TASK INSTRUCTIONS
Return the data below unchanged, without images.

COLLECTED MATERIAL

========

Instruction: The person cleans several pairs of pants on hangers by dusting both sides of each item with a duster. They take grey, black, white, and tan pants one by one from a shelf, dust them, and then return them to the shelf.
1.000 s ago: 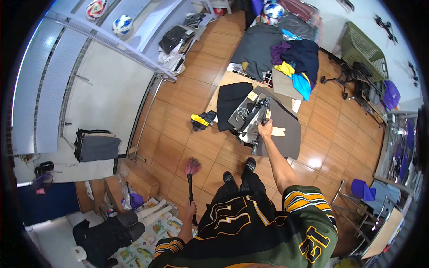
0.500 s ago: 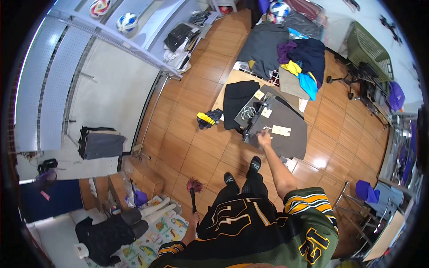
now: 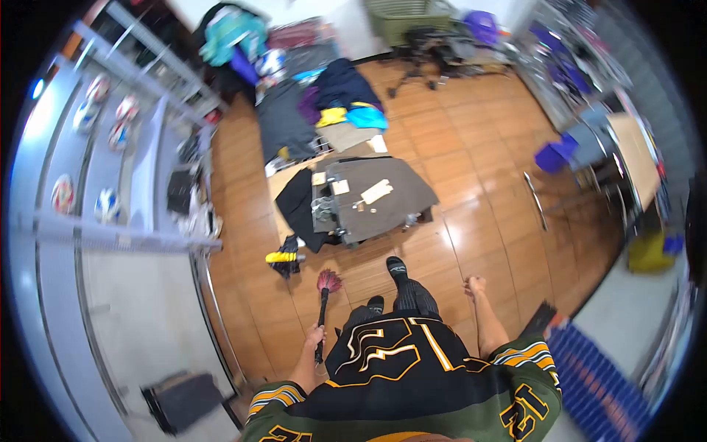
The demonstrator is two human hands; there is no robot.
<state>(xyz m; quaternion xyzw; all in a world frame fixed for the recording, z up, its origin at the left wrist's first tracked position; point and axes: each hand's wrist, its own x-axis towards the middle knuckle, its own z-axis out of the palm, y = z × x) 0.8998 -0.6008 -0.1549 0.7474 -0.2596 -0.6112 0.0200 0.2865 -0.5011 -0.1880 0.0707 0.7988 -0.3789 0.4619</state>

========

TASK RESULT
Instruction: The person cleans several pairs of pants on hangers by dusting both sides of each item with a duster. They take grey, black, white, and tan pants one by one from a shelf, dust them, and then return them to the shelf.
1.000 s ago: 
0.500 s ago: 
now: 
The demonstrator is two human hands; there is no robot.
<state>(xyz m; quaternion xyzw; all in a world frame fixed for the recording, z up, its origin at the left wrist's first tracked position; point and axes: each hand's wrist, its own x-axis towards the middle knuckle, its own z-axis out of the palm, y = z × x) 0.8998 -0.6008 -0.1549 0.7474 -0.2596 -0.6112 0.0200 0.2865 -0.5011 -0.1880 0.0707 0.7988 -0.3789 0.4619</state>

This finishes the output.